### What you have to do
The data is to be reproduced in full and without error.

### Given information
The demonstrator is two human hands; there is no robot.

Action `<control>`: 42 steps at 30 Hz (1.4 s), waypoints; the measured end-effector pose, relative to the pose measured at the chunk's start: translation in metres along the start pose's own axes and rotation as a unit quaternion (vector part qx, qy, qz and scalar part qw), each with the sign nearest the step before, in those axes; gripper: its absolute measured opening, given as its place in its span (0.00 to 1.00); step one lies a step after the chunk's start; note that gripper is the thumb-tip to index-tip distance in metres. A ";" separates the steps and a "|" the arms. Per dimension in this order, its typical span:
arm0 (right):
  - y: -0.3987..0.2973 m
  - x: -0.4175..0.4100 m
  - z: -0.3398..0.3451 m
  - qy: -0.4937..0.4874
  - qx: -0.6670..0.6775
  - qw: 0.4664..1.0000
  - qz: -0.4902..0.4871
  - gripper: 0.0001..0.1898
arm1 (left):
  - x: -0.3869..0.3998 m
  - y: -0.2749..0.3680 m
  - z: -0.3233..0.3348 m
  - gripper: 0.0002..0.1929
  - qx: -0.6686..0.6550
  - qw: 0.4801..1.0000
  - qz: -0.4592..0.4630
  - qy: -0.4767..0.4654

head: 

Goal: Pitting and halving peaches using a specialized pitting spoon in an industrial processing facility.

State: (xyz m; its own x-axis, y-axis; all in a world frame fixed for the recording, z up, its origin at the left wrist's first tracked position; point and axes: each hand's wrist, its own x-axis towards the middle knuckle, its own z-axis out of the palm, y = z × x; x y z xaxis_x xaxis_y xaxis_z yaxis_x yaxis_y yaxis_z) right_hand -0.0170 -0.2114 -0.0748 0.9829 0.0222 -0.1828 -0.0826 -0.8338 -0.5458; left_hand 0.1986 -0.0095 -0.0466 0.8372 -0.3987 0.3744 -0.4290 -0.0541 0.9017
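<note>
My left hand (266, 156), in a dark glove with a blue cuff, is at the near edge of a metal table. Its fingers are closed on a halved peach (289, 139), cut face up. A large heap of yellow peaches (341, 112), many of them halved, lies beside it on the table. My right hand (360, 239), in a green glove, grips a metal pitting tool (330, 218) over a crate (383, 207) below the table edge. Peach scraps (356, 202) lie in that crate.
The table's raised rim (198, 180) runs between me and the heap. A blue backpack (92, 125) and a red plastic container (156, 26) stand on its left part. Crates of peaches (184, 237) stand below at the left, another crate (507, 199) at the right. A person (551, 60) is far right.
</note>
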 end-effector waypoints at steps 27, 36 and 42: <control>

### Reply to the exercise
The demonstrator is two human hands; there is no robot.

Action `<control>`: 42 steps at 30 Hz (1.4 s), waypoints; the measured end-effector pose, relative to the pose measured at the chunk's start: translation in metres along the start pose's own axes and rotation as a unit quaternion (vector part qx, qy, qz and scalar part qw), each with the sign nearest the step before, in those axes; gripper: its absolute measured opening, given as its place in its span (0.00 to 1.00); step one lies a step after the chunk's start; note that gripper is the thumb-tip to index-tip distance in metres. A ";" separates the steps and a "|" the arms. Per dimension in this order, its typical span:
arm0 (right):
  - y: -0.3987..0.2973 m
  - x: -0.4175..0.4100 m
  - z: -0.3398..0.3451 m
  - qy: -0.4937..0.4874
  - qx: -0.6670..0.6775
  - qw: 0.4664..1.0000
  - qz: -0.4902..0.4871
  - gripper: 0.0001..0.1898
arm1 (left):
  - x: -0.3869..0.3998 m
  - y: -0.2749..0.3680 m
  - z: -0.3233..0.3348 m
  - gripper: 0.0002..0.1929
  - qx: -0.6686..0.6550
  - qw: 0.4801..1.0000
  - qz: -0.4592..0.4630
  - qy: -0.4767..0.4654

head: 

Goal: Pitting and halving peaches using a specialized pitting spoon in an industrial processing facility.

State: (xyz m; its own x-axis, y-axis; all in a world frame fixed for the recording, z up, its origin at the left wrist's first tracked position; point and axes: each hand's wrist, its own x-axis towards the middle knuckle, its own z-axis out of the palm, y = z × x; x y z xaxis_x xaxis_y xaxis_z yaxis_x yaxis_y yaxis_z) right_hand -0.0170 -0.2114 -0.0748 0.9829 0.0222 -0.1828 -0.0826 -0.8338 -0.5458; left_hand 0.1986 -0.0095 -0.0466 0.8372 -0.3987 0.3744 -0.4290 -0.0541 0.9017
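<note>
My left hand (266, 156), in a dark glove with a blue cuff, is at the near edge of a metal table. Its fingers are closed on a halved peach (289, 139), cut face up. A large heap of yellow peaches (341, 112), many of them halved, lies beside it on the table. My right hand (360, 239), in a green glove, grips a metal pitting tool (330, 218) over a crate (383, 207) below the table edge. Peach scraps (356, 202) lie in that crate.
The table's raised rim (198, 180) runs between me and the heap. A blue backpack (92, 125) and a red plastic container (156, 26) stand on its left part. Crates of peaches (184, 237) stand below at the left, another crate (507, 199) at the right. A person (551, 60) is far right.
</note>
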 end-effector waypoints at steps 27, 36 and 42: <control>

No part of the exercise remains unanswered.